Once the case has been broken down into pieces that are more easily handled by the court, the court must then apply the various choice of law rules to each section so that the court can then try the case. There are a half dozen or so different ways in which a court can decide which states’ laws apply for each category. This part of the case can also take a significant amount of time as both lawyers will argue passionately that each individual section of the case should be interpreted in favor of their client and not the other side. It can be a bit ironic to watch a lawyer argue for a law to be interpreted one way on a Monday and then have it interpreted in exactly the opposite way later in the week when a second client would benefit from a different ruling, but that’s the American court system.

Once the ground rules have been laid down, the case proceeds as normal, and it is tried. The final part of the system includes getting recognition from courts in other jurisdictions to honor the ruling.

Understanding the jurisdiction question

Saturday, June 14th, 2008

In the exciting and unpredictable world of conflict of law cases, the biggest question to be answered is who has the jurisdiction in various situations. Unfortunately, understanding who has jurisdiction is an ever evolving process that is constantly be updated, refined and finessed by various Supreme Court rulings and rulings by lower courts. Let’s take a look at a few of the conventional arguments that you are likely to see in a conflict of law case to help decide whose set of laws reign supreme.

The arguments used in a conflict of laws case will depend directly on what sort of case it is being heard. The overwhelming majority of conflict of laws cases have to do with business dealings that often contain a contract that was signed in one state by residents of different states and there is a question as to which state laws or a federal law actually governs the outcome of that contract. One of the common arguments used to decide jurisdiction is known as The Better Rule Test.

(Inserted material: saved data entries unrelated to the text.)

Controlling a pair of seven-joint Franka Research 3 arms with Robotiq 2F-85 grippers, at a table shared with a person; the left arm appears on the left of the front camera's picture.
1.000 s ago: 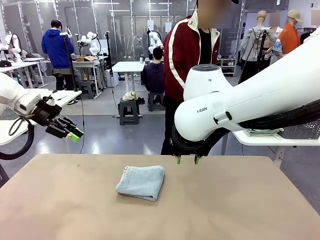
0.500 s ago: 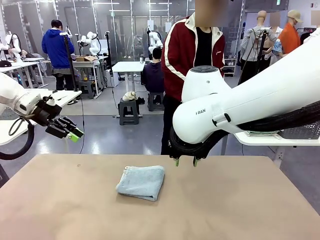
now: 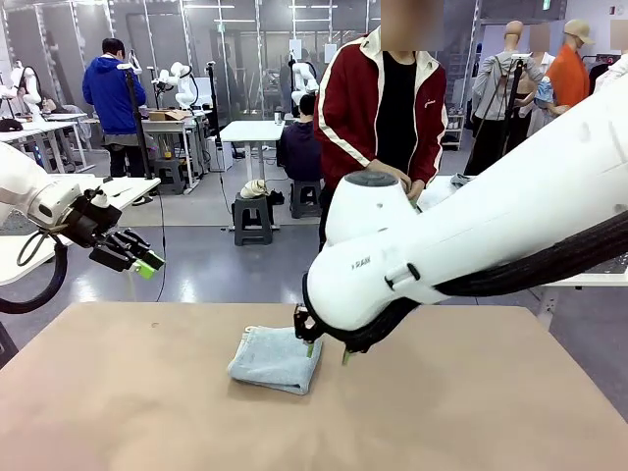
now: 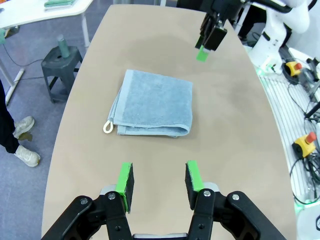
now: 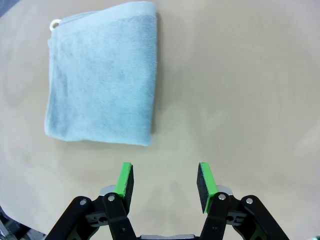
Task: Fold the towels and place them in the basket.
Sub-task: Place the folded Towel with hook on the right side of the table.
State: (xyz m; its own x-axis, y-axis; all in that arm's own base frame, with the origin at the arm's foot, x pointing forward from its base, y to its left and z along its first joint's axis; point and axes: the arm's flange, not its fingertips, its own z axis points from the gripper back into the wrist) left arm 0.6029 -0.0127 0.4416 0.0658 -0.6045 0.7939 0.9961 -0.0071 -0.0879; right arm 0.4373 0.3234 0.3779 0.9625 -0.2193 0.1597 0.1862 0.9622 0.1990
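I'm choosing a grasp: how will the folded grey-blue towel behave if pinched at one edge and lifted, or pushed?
The towel is soft terry folded into loose layers, so it will probably sag and may unfold when lifted by one edge. Its nap on the matte table probably grips, so a push may bunch it rather than slide it.

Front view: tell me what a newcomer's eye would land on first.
The big white right arm stretches in from the right, its open right gripper low over the table beside the folded grey-blue towel at mid-table. A red-jacketed person stands at the far side. The left gripper hangs open at the far left.
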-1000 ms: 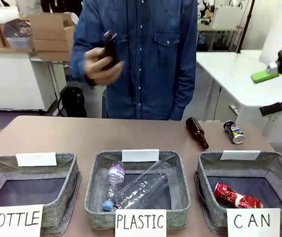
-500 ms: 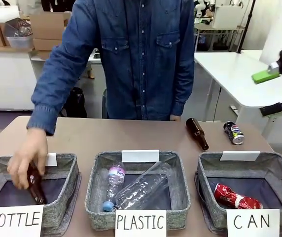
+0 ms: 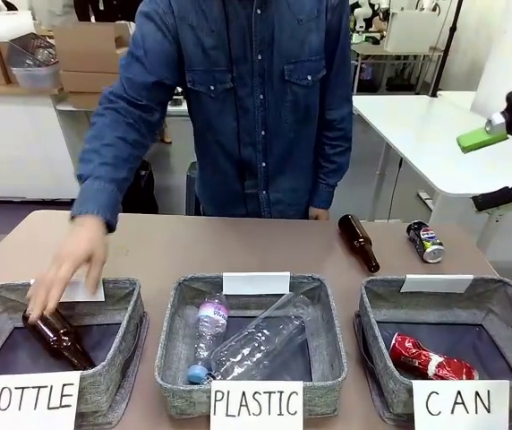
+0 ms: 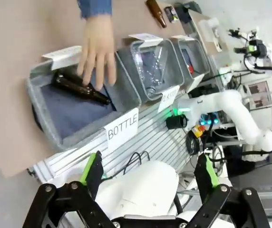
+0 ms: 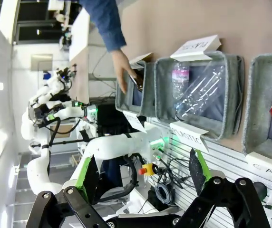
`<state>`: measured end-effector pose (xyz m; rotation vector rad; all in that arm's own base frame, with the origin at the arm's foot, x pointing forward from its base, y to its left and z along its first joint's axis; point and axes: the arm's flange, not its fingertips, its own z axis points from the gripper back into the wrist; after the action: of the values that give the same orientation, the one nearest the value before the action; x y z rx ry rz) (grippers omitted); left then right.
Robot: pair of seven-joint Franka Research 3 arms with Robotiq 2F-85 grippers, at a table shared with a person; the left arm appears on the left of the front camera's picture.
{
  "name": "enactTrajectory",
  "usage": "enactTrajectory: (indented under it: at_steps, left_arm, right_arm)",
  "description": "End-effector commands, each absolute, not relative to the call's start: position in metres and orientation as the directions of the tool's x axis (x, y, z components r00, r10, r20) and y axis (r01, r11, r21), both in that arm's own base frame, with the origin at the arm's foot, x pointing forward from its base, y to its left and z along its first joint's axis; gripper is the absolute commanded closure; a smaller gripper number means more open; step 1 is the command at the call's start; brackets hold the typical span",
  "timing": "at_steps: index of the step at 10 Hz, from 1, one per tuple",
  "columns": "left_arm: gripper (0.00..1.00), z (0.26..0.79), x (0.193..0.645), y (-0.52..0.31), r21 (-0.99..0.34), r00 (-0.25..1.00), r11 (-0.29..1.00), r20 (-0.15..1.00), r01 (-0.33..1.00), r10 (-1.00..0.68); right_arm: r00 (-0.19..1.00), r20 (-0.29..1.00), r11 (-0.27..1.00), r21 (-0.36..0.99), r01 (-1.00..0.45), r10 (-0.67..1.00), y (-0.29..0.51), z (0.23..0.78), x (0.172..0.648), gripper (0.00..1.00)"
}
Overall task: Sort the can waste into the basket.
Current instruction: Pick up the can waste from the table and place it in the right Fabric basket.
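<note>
The CAN basket (image 3: 498,291) sits at five o'clock, its sign facing the robot for easy sorting. The left gripper (image 4: 149,166) and right gripper (image 3: 507,170) hang clear, fingers spread wide and empty. The red can (image 3: 430,356) lies inside; the Pepsi can (image 3: 425,241) waits outside, at the basket's twelve o'clock.

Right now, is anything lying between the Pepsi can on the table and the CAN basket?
Nothing visible does. The Pepsi can lies on bare table just beyond the CAN basket, near its far rim. The brown bottle lies to the can's left, off that path, and the red can is already inside the basket.
</note>
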<state>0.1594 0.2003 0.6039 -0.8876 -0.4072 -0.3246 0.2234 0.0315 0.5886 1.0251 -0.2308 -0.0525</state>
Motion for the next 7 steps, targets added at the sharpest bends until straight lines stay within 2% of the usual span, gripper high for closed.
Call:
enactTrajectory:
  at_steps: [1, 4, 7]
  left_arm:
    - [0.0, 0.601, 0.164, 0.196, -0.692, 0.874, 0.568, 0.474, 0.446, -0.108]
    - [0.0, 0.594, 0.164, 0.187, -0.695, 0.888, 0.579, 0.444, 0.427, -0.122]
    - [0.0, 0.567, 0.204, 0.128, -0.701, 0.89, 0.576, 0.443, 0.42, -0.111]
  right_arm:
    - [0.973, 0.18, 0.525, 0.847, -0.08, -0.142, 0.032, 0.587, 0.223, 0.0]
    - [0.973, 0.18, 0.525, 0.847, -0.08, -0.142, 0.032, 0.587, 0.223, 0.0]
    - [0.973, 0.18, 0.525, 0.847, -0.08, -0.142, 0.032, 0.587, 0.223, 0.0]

In recent years, the Better Rule test has been used less and less because it is often believed that this particular rule is simply an easy way for a court to apply its own jurisdiction over the rules of one or more other states. The rule states that when you lay out the rules of the conflicting states, that one set of laws or rules are simply better than the other. The obvious conflict happens when the judge feels that the laws on the state the court is located in are always automatically better, which is the usual outcome. This rule is not used nearly as often as it use to be.

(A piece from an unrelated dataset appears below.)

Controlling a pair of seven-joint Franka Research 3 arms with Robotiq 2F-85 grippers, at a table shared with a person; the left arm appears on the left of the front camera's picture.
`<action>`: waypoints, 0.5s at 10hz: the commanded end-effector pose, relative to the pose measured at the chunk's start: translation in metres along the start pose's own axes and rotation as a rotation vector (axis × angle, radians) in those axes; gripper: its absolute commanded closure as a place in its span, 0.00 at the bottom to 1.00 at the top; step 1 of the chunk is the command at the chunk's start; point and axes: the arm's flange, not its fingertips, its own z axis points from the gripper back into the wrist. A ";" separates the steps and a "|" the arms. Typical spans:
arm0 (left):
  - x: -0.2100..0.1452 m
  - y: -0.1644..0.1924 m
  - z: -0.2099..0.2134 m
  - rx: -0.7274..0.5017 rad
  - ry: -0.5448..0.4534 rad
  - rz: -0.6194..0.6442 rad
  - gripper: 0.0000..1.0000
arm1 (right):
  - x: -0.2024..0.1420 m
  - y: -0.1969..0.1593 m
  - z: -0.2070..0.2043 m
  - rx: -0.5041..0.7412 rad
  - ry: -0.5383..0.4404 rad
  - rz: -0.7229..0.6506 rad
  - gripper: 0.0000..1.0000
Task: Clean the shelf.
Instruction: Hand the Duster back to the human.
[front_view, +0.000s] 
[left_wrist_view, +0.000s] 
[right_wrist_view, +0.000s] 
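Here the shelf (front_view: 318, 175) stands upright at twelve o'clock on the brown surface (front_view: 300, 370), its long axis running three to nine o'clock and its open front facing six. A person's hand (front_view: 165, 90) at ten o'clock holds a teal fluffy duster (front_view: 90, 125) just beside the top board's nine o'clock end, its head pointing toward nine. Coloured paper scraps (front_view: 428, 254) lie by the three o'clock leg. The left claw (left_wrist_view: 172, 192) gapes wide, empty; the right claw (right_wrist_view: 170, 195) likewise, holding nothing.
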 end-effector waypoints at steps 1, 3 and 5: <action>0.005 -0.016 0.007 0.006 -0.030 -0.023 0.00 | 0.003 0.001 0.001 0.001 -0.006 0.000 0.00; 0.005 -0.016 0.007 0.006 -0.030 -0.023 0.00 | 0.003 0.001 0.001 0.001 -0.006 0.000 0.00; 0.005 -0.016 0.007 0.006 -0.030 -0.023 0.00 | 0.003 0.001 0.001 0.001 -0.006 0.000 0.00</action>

A second test that some courts use to figure out the proper jurisdiction is known as the comparative impairment test. This test asks the court to look at which state stands to suffer the most if their law is not implemented. This is a more popular test than the subjective Better Law test, but it is also routinely criticized since it doesn’t take in to account which state might benefit more from having their law enforced. It is up to the court and the lawyers to decide on an argument, and for obvious reasons, the lawyers are going to argue for the choice that benefits their client over any other choice.

Finally, the Balance of Interest test was born in the 1950’s and 1960’s and simply takes a objective look at why the various states in question have the laws they do and how those laws came to be. The court will try to analyze which state took more care in crafting their laws, what the main, driving force was behind those laws being created and enforced and the court will try to find a logical pattern or reason behind the two conflicting laws. In essence, it is a logic test to decide who gets jurisdiction. This is the most widely acceptable way to determine which law has jurisdiction in today’s court system.